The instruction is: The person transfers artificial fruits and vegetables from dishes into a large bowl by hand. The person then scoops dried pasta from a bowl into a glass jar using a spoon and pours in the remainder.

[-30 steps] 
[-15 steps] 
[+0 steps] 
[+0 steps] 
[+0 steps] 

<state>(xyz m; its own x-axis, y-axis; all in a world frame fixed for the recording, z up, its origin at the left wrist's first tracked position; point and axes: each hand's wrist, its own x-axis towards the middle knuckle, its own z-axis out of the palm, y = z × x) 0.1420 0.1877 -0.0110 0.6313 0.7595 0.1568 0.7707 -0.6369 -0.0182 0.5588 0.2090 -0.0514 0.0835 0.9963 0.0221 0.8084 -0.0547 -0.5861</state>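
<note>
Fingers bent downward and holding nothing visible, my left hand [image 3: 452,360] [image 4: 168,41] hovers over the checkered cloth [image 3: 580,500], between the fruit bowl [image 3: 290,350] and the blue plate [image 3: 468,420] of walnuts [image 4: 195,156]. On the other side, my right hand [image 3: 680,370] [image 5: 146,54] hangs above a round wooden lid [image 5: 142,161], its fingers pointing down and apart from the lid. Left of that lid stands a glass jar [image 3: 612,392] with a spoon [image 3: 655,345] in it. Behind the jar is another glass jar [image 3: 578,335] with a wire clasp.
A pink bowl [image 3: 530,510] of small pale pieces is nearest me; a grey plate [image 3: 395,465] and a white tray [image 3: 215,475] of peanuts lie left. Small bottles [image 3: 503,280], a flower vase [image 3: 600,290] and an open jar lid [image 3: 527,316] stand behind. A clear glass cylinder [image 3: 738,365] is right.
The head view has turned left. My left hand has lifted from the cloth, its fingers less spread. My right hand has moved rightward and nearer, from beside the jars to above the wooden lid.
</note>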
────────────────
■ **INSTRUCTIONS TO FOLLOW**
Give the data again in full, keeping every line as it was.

■ **PROBLEM SOLUTION**
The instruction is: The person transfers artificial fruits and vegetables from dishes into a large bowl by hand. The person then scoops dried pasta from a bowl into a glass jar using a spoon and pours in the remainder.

[-30 steps] 
[-15 steps] 
[+0 steps] 
[+0 steps] 
[+0 steps] 

<state>(xyz m; its own x-axis, y-axis; all in a world frame fixed for the recording, z up, its origin at the left wrist's first tracked position; point and axes: each hand's wrist, its own x-axis towards the middle knuckle, its own z-axis out of the palm, y = z × x) 0.1420 0.1877 -0.0110 0.6313 0.7595 0.1568 0.7707 -0.6369 -0.0182 0.5588 0.2090 -0.0514 0.0835 0.9963 0.0221 0.8084 -0.0547 -0.5861</state>
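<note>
Fingers bent downward and holding nothing visible, my left hand [image 3: 452,360] [image 4: 168,41] hovers over the checkered cloth [image 3: 580,500], between the fruit bowl [image 3: 290,350] and the blue plate [image 3: 468,420] of walnuts [image 4: 195,156]. On the other side, my right hand [image 3: 680,370] [image 5: 146,54] hangs above a round wooden lid [image 5: 142,161], its fingers pointing down and apart from the lid. Left of that lid stands a glass jar [image 3: 612,392] with a spoon [image 3: 655,345] in it. Behind the jar is another glass jar [image 3: 578,335] with a wire clasp.
A pink bowl [image 3: 530,510] of small pale pieces is nearest me; a grey plate [image 3: 395,465] and a white tray [image 3: 215,475] of peanuts lie left. Small bottles [image 3: 503,280], a flower vase [image 3: 600,290] and an open jar lid [image 3: 527,316] stand behind. A clear glass cylinder [image 3: 738,365] is right.
The head view has turned left. My left hand has lifted from the cloth, its fingers less spread. My right hand has moved rightward and nearer, from beside the jars to above the wooden lid.
</note>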

This exercise requires no further work.